Activity: Taking the line with "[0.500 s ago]" as the first and the last line of the entries as the final one, copy that span exactly.

Data shown:
# # # #
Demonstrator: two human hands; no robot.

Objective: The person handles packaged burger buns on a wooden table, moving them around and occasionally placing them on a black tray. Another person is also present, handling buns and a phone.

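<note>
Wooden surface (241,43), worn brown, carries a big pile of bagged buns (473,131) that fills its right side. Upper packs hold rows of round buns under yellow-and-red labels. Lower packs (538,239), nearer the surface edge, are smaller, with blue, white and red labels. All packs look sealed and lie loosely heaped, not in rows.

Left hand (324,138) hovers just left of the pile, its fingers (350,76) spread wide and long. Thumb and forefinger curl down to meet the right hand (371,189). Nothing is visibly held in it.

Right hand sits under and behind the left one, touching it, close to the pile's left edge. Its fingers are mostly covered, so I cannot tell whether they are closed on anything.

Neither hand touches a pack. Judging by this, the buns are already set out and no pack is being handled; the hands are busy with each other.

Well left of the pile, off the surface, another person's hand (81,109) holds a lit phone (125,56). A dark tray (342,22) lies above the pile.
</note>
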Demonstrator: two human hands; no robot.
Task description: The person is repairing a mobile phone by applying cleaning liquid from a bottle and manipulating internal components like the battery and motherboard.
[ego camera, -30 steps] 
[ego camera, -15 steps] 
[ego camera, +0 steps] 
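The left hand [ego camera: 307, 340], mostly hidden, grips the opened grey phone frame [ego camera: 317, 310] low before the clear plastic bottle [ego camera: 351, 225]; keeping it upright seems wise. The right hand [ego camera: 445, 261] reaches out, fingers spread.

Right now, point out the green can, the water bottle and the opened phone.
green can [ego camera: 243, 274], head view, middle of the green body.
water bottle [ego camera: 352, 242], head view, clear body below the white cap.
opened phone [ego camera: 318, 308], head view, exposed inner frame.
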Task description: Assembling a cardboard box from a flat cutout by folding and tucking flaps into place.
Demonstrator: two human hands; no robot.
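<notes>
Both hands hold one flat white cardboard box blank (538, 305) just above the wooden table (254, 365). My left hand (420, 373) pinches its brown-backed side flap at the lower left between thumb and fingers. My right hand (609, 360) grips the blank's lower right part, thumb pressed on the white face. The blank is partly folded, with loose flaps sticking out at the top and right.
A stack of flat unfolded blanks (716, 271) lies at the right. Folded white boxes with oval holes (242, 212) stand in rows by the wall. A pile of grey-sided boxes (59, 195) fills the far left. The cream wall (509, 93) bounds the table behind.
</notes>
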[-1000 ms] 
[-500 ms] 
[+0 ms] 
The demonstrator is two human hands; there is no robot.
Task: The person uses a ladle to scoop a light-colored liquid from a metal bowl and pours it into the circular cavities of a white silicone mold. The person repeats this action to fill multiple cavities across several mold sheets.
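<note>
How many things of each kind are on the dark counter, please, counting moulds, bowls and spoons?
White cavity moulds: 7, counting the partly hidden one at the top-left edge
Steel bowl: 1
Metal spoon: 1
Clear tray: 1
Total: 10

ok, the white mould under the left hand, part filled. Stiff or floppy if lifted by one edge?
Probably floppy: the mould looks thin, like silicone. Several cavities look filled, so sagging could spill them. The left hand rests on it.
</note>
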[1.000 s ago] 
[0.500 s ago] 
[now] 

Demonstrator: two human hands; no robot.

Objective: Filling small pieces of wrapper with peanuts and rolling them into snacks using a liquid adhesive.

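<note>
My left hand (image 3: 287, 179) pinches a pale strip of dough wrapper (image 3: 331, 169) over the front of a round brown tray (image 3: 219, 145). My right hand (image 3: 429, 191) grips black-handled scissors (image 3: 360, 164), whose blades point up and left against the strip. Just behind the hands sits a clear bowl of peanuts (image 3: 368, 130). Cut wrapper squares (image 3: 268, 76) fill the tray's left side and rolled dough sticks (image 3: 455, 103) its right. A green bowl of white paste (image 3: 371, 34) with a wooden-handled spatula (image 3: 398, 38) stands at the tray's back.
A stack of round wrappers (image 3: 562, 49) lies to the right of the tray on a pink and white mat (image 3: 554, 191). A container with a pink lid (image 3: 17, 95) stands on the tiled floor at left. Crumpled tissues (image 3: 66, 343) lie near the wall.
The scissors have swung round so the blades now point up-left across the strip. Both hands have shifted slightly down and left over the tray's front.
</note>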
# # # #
Result below:
[0.500 s ago] 
[now] 

Demonstrator: two human hands; no robot.

Objective: Filling small pieces of wrapper with peanuts and rolling them into snacks using a liquid adhesive.

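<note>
My left hand (image 3: 287, 179) pinches a pale strip of dough wrapper (image 3: 331, 169) over the front of a round brown tray (image 3: 219, 145). My right hand (image 3: 429, 191) grips black-handled scissors (image 3: 360, 164), whose blades point up and left against the strip. Just behind the hands sits a clear bowl of peanuts (image 3: 368, 130). Cut wrapper squares (image 3: 268, 76) fill the tray's left side and rolled dough sticks (image 3: 455, 103) its right. A green bowl of white paste (image 3: 371, 34) with a wooden-handled spatula (image 3: 398, 38) stands at the tray's back.
A stack of round wrappers (image 3: 562, 49) lies to the right of the tray on a pink and white mat (image 3: 554, 191). A container with a pink lid (image 3: 17, 95) stands on the tiled floor at left. Crumpled tissues (image 3: 66, 343) lie near the wall.
The scissors have swung round so the blades now point up-left across the strip. Both hands have shifted slightly down and left over the tray's front.
</note>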

With that, the output is done.